In Table 3, we display all multivariate coefficients from this model in the form of dollar values for individual and family-level covariates other than race. Consistent with the spatial assimilation model, household income and education are strong predictors of neighborhood income. Compared with high school graduates, caregivers with at least a college degree are estimated to live in neighborhoods where the median income is roughly $2,500 higher. Compared with families with total household income in the range of $30,000–$39,999 per year, being in the highest income group (household income over $50,000) is associated with a jump in neighborhood median income of about $7,400. By contrast, being in the lowest income group (less than $10,000) is associated with a drop in neighborhood median income of $2,500 relative to the reference group.
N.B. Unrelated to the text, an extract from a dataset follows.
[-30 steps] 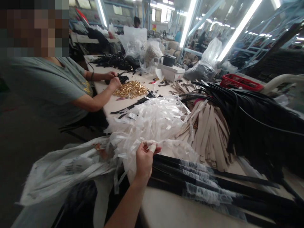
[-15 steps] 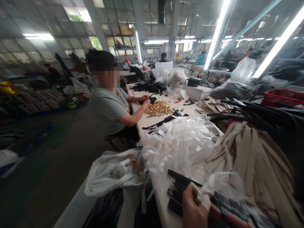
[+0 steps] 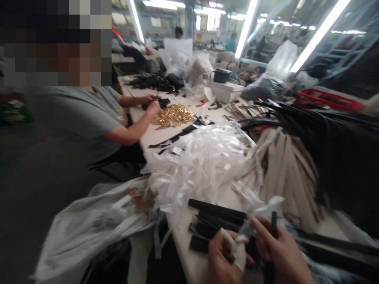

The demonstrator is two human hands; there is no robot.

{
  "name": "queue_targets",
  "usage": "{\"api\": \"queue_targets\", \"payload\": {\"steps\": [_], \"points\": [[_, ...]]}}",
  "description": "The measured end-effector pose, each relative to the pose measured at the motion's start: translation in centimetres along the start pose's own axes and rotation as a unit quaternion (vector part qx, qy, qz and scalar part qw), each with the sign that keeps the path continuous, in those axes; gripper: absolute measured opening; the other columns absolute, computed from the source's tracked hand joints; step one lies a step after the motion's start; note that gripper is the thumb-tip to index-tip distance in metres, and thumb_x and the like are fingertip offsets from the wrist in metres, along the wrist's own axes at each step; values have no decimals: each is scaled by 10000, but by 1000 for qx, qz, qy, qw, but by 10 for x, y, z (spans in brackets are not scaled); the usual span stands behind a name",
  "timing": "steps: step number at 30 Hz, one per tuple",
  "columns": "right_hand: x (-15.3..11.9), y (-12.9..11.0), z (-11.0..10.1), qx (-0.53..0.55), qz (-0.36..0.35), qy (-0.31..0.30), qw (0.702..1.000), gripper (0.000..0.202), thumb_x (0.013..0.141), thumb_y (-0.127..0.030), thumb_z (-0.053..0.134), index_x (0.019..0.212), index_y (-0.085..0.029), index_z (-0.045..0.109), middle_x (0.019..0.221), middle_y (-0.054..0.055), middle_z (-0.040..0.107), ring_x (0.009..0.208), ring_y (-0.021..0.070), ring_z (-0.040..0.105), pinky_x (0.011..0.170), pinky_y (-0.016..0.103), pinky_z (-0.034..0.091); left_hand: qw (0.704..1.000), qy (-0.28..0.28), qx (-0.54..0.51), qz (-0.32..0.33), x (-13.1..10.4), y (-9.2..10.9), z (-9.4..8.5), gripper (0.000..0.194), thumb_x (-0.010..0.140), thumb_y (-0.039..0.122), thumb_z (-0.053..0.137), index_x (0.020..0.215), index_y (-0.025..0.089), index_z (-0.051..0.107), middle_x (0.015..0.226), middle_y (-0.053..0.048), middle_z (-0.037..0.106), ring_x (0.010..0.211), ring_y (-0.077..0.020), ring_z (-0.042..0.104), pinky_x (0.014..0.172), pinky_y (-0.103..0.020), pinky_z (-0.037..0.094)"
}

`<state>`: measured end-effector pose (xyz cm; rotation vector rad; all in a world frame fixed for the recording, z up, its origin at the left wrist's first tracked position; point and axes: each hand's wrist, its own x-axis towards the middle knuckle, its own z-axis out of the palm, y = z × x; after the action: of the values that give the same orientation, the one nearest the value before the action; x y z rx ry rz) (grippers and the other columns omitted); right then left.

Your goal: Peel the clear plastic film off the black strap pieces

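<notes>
At the bottom of the head view, my left hand is closed, with white coverings on its thumb and forefinger. Its fingertips meet a crumpled piece of clear plastic film. Close beside it my right hand is also closed, thumb and forefinger at the same film. A narrow black strap stands up between the right fingers and runs down through the hand. Flat black straps lie on the table just beyond my left hand. Motion blur hides the exact finger contact.
Piled plastic strips cover the table ahead. Beige straps and long black straps lie to the right. A white plastic sack hangs at the left edge. Across the table a person works near gold metal pieces.
The view has shifted right and down. My right hand has come up into clear sight beside the left, with a black strap upright in its fingers.
</notes>
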<state>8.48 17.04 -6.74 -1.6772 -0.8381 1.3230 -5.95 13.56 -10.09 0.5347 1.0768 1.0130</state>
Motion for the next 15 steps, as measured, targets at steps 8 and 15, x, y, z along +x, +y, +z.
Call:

While average income has a positive association with neighborhood median income, change in household income leads to improvement in the neighborhood environment; specifically, individuals who enter the highest income group during the course of the survey seem to shift their residences accordingly, moving into more affluent neighborhoods.
Table 3.
Covariates | Average Statusa | Individual Changeb | Effect of Wave 1 Statusc |
---|---|---|---|
Time-Varying Covariates | |||
Income (reference group: $30,000–$39,999) | |||
Below $10,000 | –2,455* | –445 | |
$10,000–$19,999 | –1,418 | –714 | |
$20,000–$29,999 | –732 | –719* | |
$40,000–$49,999 | 767 | –267 | |
$50,000 or more | 7,370** | 778 | |
Employment/welfare | |||
Caregiver’s partner/spouse works | –263 | –92 | |
Caregiver works | –325 | 96 | |
Occupational prestige (max of caregiver/partner) | 91** | 9 | |
On welfare | –745 | –311 | |
Marital status (reference group: single) | |||
Married | –2,036* | 175 | |
Cohabiting | –2,071* | –91 | |
Homeowner | 5,927** | 1,537** | |
Household size | –175 | 349** | |
Fixed Covariates | |||
Education (reference group: high school graduate) | |||
Caregiver has less than high school diploma | –1,000 | ||
Caregiver has some college | –160 | ||
Caregiver has college degree or more | 2,524* | ||
Length of residence at current address | –49 | ||
Age/gender | |||
Subject’s age | –15 | ||
Caregiver’s age | 1 | ||
Caregiver is male | –251 | ||
Subject is male | –33 | ||
Caregiver’s immigrant generation (reference group: third or higher generation) | |||
First generation | −2,110* | ||
Second generation | –961 | ||
Caregiver is a U.S. citizen | –1,406* | ||
Caregiver’s language proficiency (reference group: English is “good”) | |||
English is “fair” | –519 | ||
English is “poor” | –481 | ||
Family crime/domestic violence/exposure to violence | |||
Number of family members with criminal record | –531* | ||
Exposure to violence (caregiver and child) | –1,485** | ||
Domestic violence | 5 | ||
Social support | 1,612* | ||
Caregiver has depression | 235 |
Note: Race/ethnicity coefficients are shown in Table 2.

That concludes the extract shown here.